Justiz

Anarchie nach "Katrina" - Vier Polizisten angeklagt

Vier Polizisten aus New Orleans müssen sich seit Montag vor Gericht verantworten, weil sie auf unbewaffnete Opfer des Hurrikans "Katrina" geschossen und die Taten später vertuscht haben sollen.

Der Bundesstaatsanwalt Bobbi Bernstein sagte zu Beginn des Verfahrens, es habe 2005 von den Polizisten ein "scheinbar endloses Trommelfeuer von Schüssen" gegeben. Dabei seien zwei Menschen getötet und vier weitere schwer verletzt worden. Ein weiterer Polizist steht mit seinen Kollegen vor Gericht, weil er bei der Vertuschung der Taten geholfen haben soll.

Gegen die vier Polizisten war bereits 2007 Anklage erhoben worden. Ein Richter schlug sie nieder, aber das Justizministerium griff sie wieder auf. Der fünfte Angeklagte war an der Schießerei nicht beteiligt, soll aber später an der Vertuschungsaktion mitgewirkt haben. Die Verteidigung bezeichnete ihre Mandanten als unschuldig. Sie hätten sich in einer beängstigenden Situation einwandfrei verhalten. Kritiker sprechen dagegen von Missständen und weitverbreiteter Korruption bei der Polizei, die seit Jahren mit Schweigen übergangen würden.

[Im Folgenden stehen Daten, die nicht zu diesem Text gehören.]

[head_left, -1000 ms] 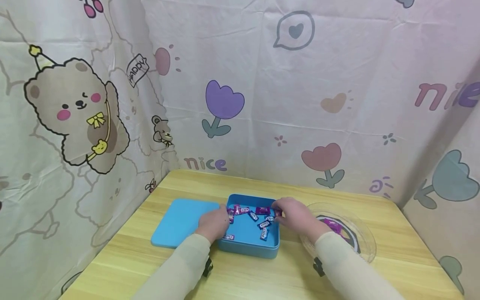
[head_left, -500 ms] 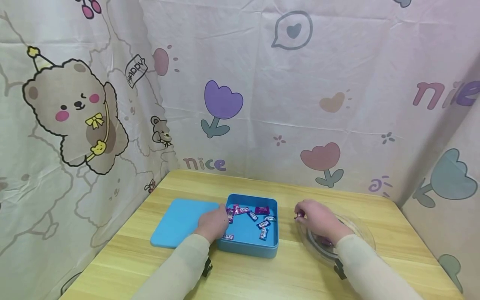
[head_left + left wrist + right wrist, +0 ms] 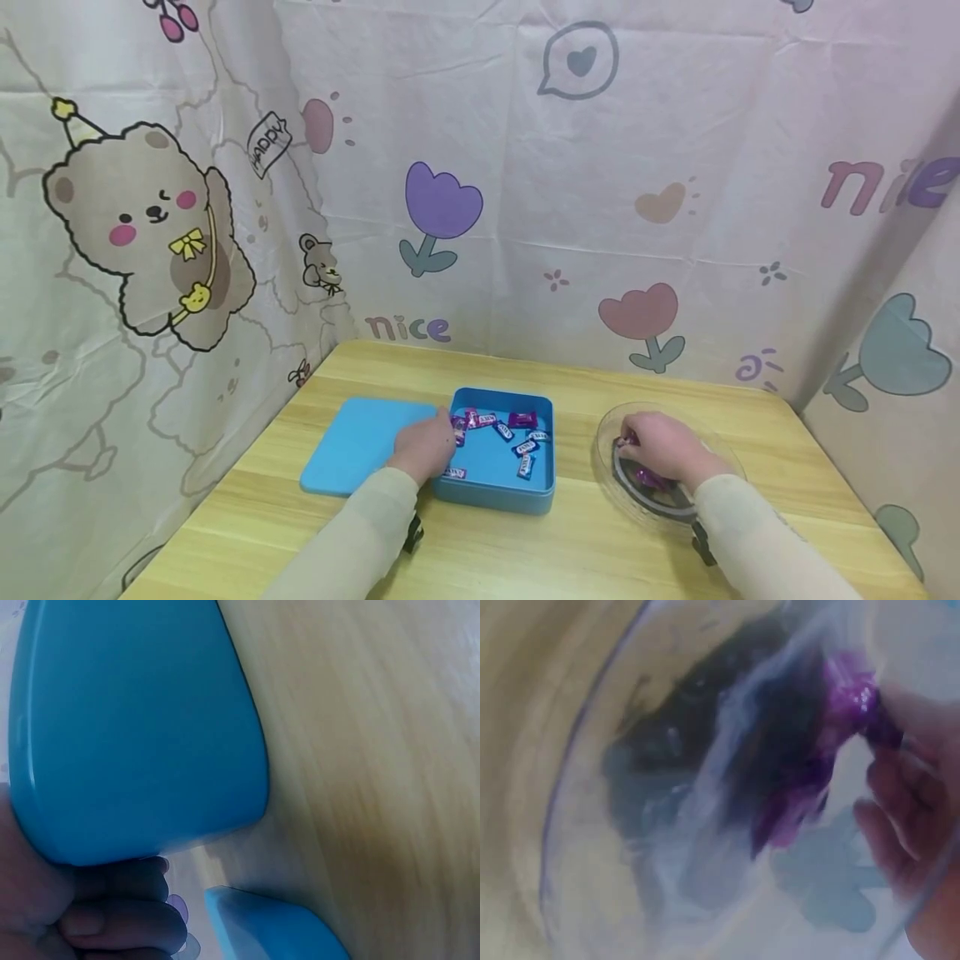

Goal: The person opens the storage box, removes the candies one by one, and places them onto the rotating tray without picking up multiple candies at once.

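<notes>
My left hand [image 3: 426,443] holds the left wall of an open blue plastic box [image 3: 495,497]; in the left wrist view its fingers [image 3: 124,926] curl by the box's corner. Several small wrapped candies, purple and dark blue, lie inside, among them a purple candy [image 3: 522,420] near the back wall. To the right, my right hand [image 3: 663,447] is over a clear round plate [image 3: 731,457], pinching a purple wrapped candy [image 3: 851,686] between thumb and fingers. Below it another purple candy [image 3: 799,806] lies on the plate, partly hidden by the hand in the head view.
A flat light-blue lid [image 3: 348,446] lies on the wooden table [image 3: 570,550], left of the box. Printed cloth [image 3: 525,208] hangs behind the table and along both sides.
My right hand has moved right from the box's right side to over the clear plate, carrying a purple candy. The left hand has stayed at the box.
</notes>
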`<state>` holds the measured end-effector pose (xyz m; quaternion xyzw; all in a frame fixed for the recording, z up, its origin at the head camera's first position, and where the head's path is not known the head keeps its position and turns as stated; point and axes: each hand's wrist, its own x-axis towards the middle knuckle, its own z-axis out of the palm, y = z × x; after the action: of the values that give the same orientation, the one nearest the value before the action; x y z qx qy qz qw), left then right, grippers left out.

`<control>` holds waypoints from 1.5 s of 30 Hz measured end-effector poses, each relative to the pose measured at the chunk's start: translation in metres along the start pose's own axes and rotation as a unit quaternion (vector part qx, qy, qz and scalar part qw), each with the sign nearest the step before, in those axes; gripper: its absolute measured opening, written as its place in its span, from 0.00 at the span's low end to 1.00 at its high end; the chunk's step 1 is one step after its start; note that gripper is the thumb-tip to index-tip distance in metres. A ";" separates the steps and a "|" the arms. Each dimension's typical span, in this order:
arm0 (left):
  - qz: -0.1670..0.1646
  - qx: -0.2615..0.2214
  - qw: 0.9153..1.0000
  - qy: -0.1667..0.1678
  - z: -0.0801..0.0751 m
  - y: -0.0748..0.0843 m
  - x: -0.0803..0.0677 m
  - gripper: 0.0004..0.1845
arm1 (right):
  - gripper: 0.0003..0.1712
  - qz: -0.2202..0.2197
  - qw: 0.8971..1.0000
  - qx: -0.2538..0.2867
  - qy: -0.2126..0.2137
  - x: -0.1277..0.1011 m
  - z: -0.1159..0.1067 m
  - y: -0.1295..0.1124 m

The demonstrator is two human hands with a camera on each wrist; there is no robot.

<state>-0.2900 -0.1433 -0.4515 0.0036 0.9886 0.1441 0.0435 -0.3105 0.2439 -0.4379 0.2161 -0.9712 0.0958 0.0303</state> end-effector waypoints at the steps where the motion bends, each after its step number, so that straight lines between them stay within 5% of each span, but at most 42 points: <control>1: 0.002 0.002 1.000 0.000 0.000 0.000 0.000 0.29 | 0.10 0.006 1.000 0.000 -0.005 -0.001 0.000 0.000; 24: 0.011 0.007 1.000 0.006 -0.001 -0.001 -0.001 0.29 | 0.14 0.044 0.999 -0.017 -0.007 -0.002 0.001 -0.003; 45: 0.012 0.006 1.000 0.005 0.001 -0.001 0.001 0.28 | 0.13 -0.008 1.000 -0.011 -0.010 0.029 -0.025 -0.059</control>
<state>-0.2910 -0.1442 -0.4532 0.0145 0.9895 0.1391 0.0371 -0.3113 0.1844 -0.4003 0.2243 -0.9707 0.0824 0.0233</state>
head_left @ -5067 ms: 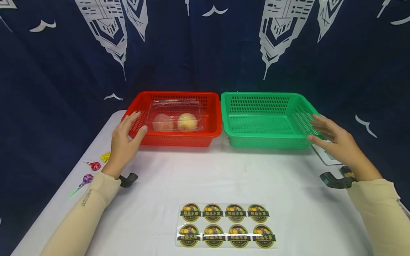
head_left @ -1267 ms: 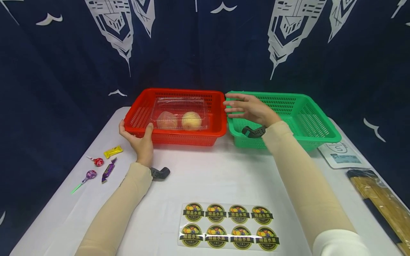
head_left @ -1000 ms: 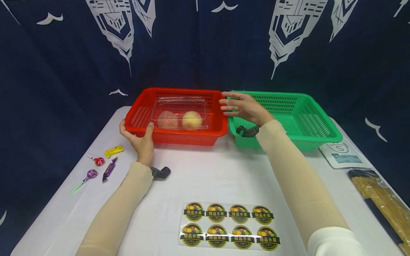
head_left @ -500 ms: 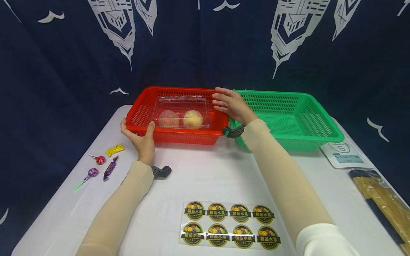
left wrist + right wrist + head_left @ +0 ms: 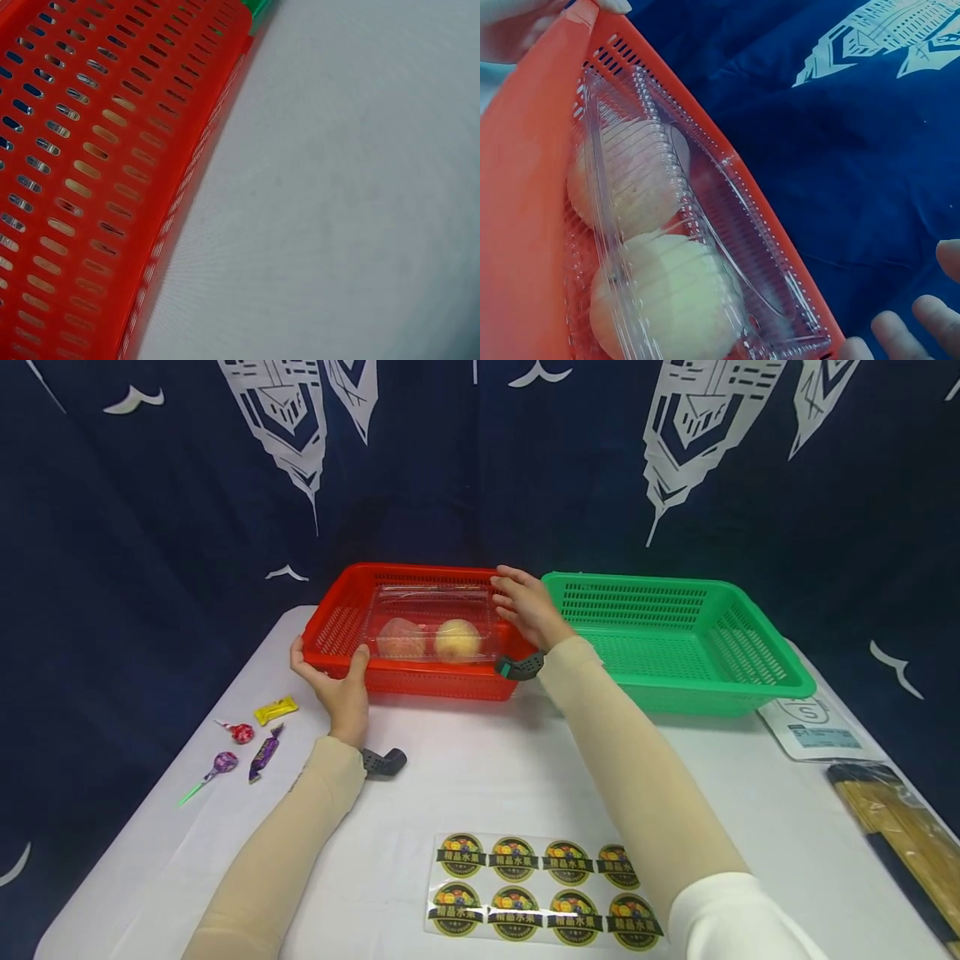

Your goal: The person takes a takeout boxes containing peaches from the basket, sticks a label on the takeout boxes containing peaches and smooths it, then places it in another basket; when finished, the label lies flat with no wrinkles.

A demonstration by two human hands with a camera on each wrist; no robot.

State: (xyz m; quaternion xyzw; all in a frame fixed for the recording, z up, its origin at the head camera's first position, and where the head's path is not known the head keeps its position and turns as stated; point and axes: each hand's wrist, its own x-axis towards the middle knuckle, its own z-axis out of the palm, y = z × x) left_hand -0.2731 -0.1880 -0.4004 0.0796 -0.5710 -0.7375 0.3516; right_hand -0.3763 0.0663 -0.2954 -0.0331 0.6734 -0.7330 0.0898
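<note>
A red plastic basket (image 5: 442, 682) stands on the white table. In it lies a clear plastic clamshell box (image 5: 431, 597), over a pale yellow round fruit (image 5: 457, 641) and a pinkish one (image 5: 401, 639). My left hand (image 5: 339, 697) grips the basket's front left corner, thumb at the front rim and fingers around the end. In the right wrist view, the left thumb (image 5: 613, 4) rests on the rim. My right hand (image 5: 534, 610) is over the basket's right end, its fingers (image 5: 896, 337) spread near the rim; whether they touch it I cannot tell.
Right of the red basket stands a green basket (image 5: 675, 700). Wrapped candies (image 5: 276, 710) and lollipops (image 5: 225, 762) lie at the left. A sheet of round stickers (image 5: 540, 893) lies in front. A white packet (image 5: 817, 727) and a wooden board (image 5: 907, 843) are at the right.
My right hand has moved left, from beside the green basket's far end to the red basket's right end. My left hand has taken hold of the red basket's corner.
</note>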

"Katrina" gilt als eine der verheerendsten Naturkatastrophen in der Geschichte der Vereinigten Staaten. Der Hurrikan hatte New Orleans am 29. August 2005 getroffen. Die Wucht ließ die Dämme an mehreren Stellen brechen, die Stadt versank in den Fluten. Mehr als 1500 Menschen kamen an der Golfküste der USA ums Leben, Zehntausende Häuser wurden zerstört. Der Sachschaden an der Golfküste belief sich auf etwa 81 Milliarden US-Dollar. Inmitten des Chaos gab es Berichte über Plünderungen und bewaffnete Banden in New Orleans. Bei Zwischenfällen mit Beteiligung der Polizei wurden nach amtlichen Angaben sechs Menschen, überwiegend Schwarze, getötet. Zahlreiche Menschen erlitten Verletzungen.